Escucha cómo va el asunto. Hace unos tres meses, en marzo, el gobierno de Bolojan aprobó un decreto de urgencia que limitaba los márgenes de los distribuidores de combustibles y declaraba el estado de crisis en el mercado del petróleo hasta el 30 de junio. La medida era válida hasta finales de junio, con posibilidad de prórroga cada tres meses si seguía la crisis. ¡Y sorpresa! En Oriente Medio todo sigue hirviendo, y el precio del crudo salta como un canguro drogado. Pero resulta que llega el 1 de julio y, por el caos político, ya nadie puede prorrogar las medidas, porque el Ejecutivo es interino y no puede emitir nuevos decretos. ¡Tío, qué locura! Nosotros pagamos, ellos se dedican a la campaña.
Ahora, fuentes de ProTV News dicen que habría una solución: meter un proyecto de ley en el Parlamento justo el último día de la sesión, o sea el 30 de junio. Pero ¿quién lo va a votar? Los diputados entran en vacaciones el 1 de julio, y de nuevo gobierno ni hablar. Es como si fueras a la terraza de Fane y le dijeras: «Fane, échame otra cerveza fiada hasta que se resuelva la crisis». Pues Fane te echa de allí.

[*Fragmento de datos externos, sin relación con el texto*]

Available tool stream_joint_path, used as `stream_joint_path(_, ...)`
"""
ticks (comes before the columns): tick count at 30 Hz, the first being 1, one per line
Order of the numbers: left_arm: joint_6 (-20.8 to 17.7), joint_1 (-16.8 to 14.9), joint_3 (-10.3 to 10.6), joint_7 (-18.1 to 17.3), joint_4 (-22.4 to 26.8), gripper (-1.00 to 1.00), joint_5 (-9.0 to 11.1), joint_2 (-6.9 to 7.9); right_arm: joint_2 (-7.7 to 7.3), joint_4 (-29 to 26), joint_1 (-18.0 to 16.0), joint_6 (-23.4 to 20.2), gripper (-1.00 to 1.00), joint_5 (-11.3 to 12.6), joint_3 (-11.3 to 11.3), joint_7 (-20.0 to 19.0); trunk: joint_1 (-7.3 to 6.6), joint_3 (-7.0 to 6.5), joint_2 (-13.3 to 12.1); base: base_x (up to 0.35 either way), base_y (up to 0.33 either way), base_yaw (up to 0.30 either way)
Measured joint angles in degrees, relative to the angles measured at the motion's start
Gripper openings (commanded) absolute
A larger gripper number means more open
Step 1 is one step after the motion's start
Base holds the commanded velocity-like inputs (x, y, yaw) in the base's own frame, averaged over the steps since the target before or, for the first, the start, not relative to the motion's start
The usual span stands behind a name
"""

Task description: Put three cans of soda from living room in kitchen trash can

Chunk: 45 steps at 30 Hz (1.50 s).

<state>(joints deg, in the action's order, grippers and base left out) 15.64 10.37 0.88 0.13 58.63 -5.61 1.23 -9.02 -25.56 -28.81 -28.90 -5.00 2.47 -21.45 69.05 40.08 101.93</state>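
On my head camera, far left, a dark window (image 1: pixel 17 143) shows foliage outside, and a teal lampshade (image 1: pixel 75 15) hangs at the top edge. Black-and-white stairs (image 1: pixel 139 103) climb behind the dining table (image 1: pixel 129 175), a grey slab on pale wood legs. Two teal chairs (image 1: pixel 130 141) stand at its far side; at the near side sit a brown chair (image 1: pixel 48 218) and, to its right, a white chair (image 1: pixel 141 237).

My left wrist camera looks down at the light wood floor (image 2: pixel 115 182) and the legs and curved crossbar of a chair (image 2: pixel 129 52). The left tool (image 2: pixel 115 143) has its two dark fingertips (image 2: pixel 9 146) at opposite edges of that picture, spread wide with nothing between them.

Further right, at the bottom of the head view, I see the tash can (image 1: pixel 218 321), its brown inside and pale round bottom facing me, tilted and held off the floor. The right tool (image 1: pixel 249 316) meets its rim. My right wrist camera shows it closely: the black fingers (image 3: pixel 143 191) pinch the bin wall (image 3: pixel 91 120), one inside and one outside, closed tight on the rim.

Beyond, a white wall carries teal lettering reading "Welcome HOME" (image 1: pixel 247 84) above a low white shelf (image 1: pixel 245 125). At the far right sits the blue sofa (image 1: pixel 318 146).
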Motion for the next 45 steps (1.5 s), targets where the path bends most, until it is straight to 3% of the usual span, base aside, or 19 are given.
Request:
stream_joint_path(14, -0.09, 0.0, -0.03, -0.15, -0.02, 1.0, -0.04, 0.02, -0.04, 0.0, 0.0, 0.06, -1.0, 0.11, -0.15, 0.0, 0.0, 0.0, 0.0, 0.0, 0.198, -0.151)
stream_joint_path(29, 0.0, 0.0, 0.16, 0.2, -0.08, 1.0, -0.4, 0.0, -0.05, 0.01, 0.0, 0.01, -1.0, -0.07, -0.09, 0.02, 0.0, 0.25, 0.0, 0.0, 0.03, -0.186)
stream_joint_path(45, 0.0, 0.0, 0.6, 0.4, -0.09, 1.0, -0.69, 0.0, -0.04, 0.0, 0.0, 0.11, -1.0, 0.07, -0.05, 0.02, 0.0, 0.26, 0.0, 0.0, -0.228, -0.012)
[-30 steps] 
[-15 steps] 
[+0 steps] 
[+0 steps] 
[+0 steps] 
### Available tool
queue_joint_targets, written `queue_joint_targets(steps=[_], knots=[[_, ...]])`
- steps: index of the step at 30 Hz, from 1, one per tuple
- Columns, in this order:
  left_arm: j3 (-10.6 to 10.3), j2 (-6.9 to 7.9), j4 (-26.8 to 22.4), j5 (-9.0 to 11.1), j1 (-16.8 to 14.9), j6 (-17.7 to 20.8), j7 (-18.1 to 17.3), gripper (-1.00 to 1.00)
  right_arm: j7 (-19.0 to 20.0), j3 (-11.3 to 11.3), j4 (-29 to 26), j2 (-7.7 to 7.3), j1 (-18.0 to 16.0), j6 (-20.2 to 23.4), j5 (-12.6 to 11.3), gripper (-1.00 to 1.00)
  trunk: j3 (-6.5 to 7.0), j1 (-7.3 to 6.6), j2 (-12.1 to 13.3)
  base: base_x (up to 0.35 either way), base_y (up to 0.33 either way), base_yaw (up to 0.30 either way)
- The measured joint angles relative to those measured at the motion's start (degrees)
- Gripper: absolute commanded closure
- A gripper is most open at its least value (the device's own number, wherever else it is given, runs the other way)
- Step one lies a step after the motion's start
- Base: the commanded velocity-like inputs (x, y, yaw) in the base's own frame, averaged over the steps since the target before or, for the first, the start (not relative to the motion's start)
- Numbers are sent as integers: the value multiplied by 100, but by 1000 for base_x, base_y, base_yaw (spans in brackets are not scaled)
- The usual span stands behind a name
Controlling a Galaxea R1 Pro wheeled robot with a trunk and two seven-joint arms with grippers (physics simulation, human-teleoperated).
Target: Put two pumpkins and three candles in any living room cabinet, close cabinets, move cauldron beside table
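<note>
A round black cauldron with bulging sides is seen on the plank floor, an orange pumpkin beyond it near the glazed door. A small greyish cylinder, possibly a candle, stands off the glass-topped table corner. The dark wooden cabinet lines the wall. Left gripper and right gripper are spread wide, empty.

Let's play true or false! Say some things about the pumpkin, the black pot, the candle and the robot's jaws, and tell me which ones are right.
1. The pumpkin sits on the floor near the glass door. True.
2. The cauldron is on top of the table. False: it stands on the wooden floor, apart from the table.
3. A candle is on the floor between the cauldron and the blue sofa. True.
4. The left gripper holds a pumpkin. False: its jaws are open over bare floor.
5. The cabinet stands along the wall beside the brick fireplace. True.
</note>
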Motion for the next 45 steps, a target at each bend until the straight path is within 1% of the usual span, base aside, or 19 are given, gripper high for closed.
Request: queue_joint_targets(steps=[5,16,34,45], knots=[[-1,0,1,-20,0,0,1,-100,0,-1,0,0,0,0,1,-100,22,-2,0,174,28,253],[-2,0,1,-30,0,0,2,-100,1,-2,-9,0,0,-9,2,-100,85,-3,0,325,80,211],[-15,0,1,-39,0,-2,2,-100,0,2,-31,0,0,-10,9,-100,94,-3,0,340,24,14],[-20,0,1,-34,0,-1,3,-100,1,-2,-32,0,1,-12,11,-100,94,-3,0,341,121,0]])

Os explico más exactamente. El decreto de marzo, además de congelar los márgenes al nivel medio de 2025, prohibía las exportaciones de combustibles sin autorización e incluso reducía el contenido de biocombustible para bajar los precios. El viceprimer ministro Tánczos Barna, cuando lo aprobó, decía que «prevenimos la especulación» y «mantenemos el combustible en el país». Pero mira, la especulación viene de Bucarest, no de las refinerías.
El proyecto de ley que adoptaba el decreto pasó el Senado el 20 de abril y llegó a la Cámara de Diputados, pero se quedó atascado en comisiones. Así que, si no se mueve hasta el martes, las medidas expiran y el mercado queda libre. Entonces, los precios en el surtidor dependerán solo de las cotizaciones internacionales, los costes de suministro y de lo «amigables» que sean los distribuidores. Y nosotros sabemos lo amigables que son, tío. Mioara ya dijo: «Si sube la gasolina, te corto el presupuesto».
Por lo pronto, yo me voy a llenar el depósito ahora, antes de que salte el precio. Haced lo mismo, que después del 1 de julio lloraremos lágrimas de diésel.